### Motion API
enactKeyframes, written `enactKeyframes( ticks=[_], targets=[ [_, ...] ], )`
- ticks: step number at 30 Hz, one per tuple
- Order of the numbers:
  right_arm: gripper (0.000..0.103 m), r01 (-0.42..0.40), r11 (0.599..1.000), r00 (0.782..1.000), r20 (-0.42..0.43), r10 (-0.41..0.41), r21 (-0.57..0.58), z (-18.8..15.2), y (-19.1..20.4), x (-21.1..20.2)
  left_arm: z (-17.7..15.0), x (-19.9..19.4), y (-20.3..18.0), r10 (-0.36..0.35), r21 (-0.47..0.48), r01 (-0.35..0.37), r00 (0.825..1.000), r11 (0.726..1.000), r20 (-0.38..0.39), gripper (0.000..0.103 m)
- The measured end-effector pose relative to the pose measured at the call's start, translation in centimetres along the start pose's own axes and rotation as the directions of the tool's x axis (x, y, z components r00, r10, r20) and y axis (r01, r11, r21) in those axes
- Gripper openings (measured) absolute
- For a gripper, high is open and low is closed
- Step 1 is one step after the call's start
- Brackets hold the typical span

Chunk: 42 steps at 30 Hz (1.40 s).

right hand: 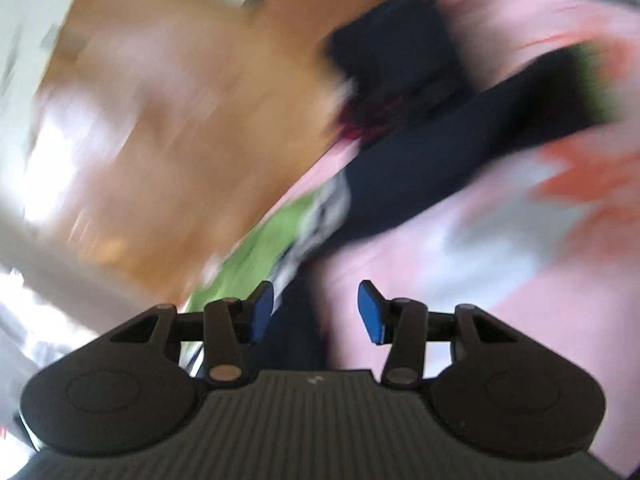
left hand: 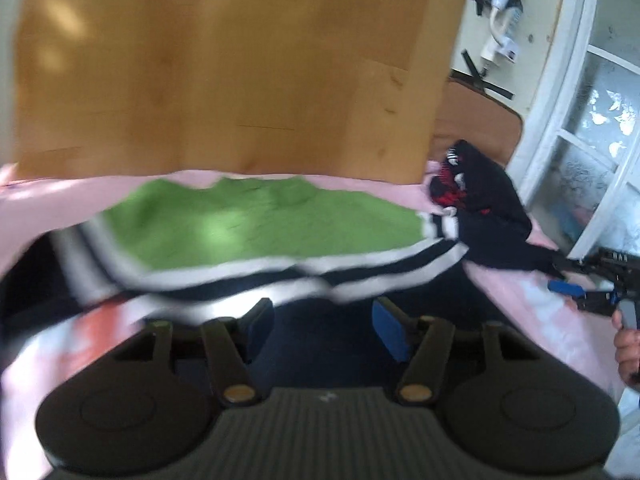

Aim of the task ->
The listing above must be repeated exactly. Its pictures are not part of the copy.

Task response ->
### Motion API
enactKeyframes, written `enactKeyframes( ticks=[_], targets=[ [_, ...] ], )`
- ticks: step number at 30 Hz, one per tuple
- Order of the numbers:
  right_arm: gripper (0.000..0.103 m), r01 (-0.42..0.40), r11 (0.599..1.000), r00 (0.782..1.000), r20 (-0.42..0.43), r10 (-0.41..0.41), r21 (-0.57..0.58), z (-18.8..15.2), y (-19.1..20.4), x (-21.1..20.2)
  left_arm: z (-17.7..15.0), x (-19.9..19.4), y (-20.3..18.0), r10 (-0.36..0.35), r21 (-0.47..0.48), r01 (-0.35..0.37), r00 (0.825..1.000), r11 (0.726..1.000), r20 (-0.38..0.39), gripper (0.000..0.103 m)
- The measured end-effector pose relative to the pose measured at the call's start, translation in centimetres along the start pose's own axes and rotation as the directions of the tool's x axis (x, y, z components r00, r10, r20) and y axis (r01, r11, r21) in those axes
- Gripper openings (measured) absolute
- For a gripper, high is open and low is closed
- Step 1 is one step after the call's start
- Brackets hold the typical span

Chunk: 42 steps at 30 Hz (1.40 s).

right hand: 
left hand: 

The exercise asks for nothing more than this.